What is the U.S. role in the trial?

The tribunal, whose costs are covered by the new government of Iraq, was originally established with the help of around $75 million in U.S. funds. The United States also supplies the court with legal experts and training. Some critics, however, accuse the tribunal of adopting too many traits of the U.S. justice system, including the proposed use of plea bargains, which are viewed in most parts of the world as an Anglo-Saxon style of adversarial criminal justice. Others say the tribunal is too beholden to U.S. interests to be truly impartial and fair. For instance, in a March 12 article in The Nation, Ari Berman, Ralph Shikes fellow at the Public Concern Foundation, questions whether the court would be willing to call U.S. Defense Secretary Donald Rumsfeld to testify about his meetings with Saddam in 1983 and 1984.

Why has the tribunal taken two years to get off the ground?

The prosecution has spent the bulk of its time trolling through an estimated two tons of data from over two million documents, collecting information from some 7,000 witnesses, and reading reports by forensic experts from roughly 200 mass graves throughout Iraq. "It's not as easy as trying someone who simply pulled a trigger," says Nathan Brown, senior associate at the Carnegie Endowment for International Peace, pointing to the difficulty of proving that atrocities committed were under Saddam's direct authority.
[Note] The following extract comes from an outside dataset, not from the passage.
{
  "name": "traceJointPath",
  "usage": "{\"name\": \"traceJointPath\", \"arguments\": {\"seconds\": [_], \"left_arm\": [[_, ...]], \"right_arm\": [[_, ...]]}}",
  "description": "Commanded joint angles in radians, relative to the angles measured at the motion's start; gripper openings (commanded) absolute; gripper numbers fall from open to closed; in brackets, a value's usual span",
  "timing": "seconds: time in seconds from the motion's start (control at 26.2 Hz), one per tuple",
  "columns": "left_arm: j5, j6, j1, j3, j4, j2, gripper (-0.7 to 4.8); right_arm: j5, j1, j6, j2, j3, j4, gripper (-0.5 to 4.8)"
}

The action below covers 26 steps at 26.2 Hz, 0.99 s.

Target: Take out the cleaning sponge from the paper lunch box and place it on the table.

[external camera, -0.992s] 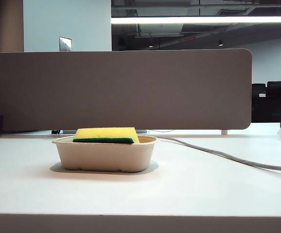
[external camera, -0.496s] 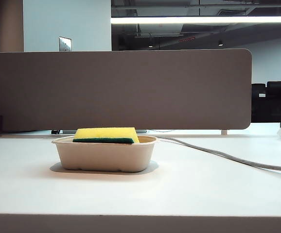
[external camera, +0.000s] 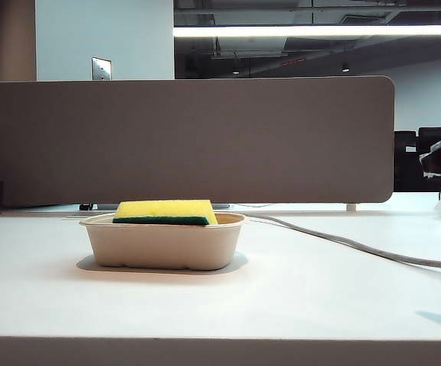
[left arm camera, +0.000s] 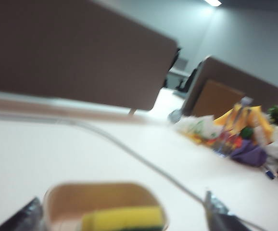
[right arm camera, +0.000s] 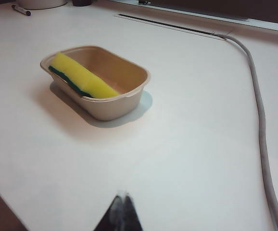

The tribunal, originally slated to begin operation in 2006, has accelerated its timetable under pressure by the U.S. government to help combat the growing insurgency, and, as Brown points out, "to show the Iraqi government is able to get something done." Some critics of the court have accused the U.S. government of accelerating the tribunal’s timeline to fit its own domestic political calendar.  

How is the trial expected to affect most Iraqis?

Most Iraqis, particularly Kurds and Shiites victimized under the former regime, want to see justice served and crimes punished. Experts say the trial will provide some form of closure to a grim and gruesome chapter of Iraq's history. Others, however, warn that the trial could further inflame the pro-Saddam and ex-Baathist elements of the Sunni insurgency.

Unlike past war-crimes tribunals, legal experts expect a speedy trial and a swift death sentence. “It’s going to be a pro-forma trial for public consumption,” Bassiouni says. “Everyone’s convinced he should be hanged high and dry, but they need to put on some sort of show.” Another problem, Bassiouni points out, is most Iraqis still have little knowledge about the workings of the tribunal; he favors establishing a “public information campaign” or “Iraqi truth commission,” not unlike South Africa’s, “to teach generations of Iraqis about the horrors of the past.”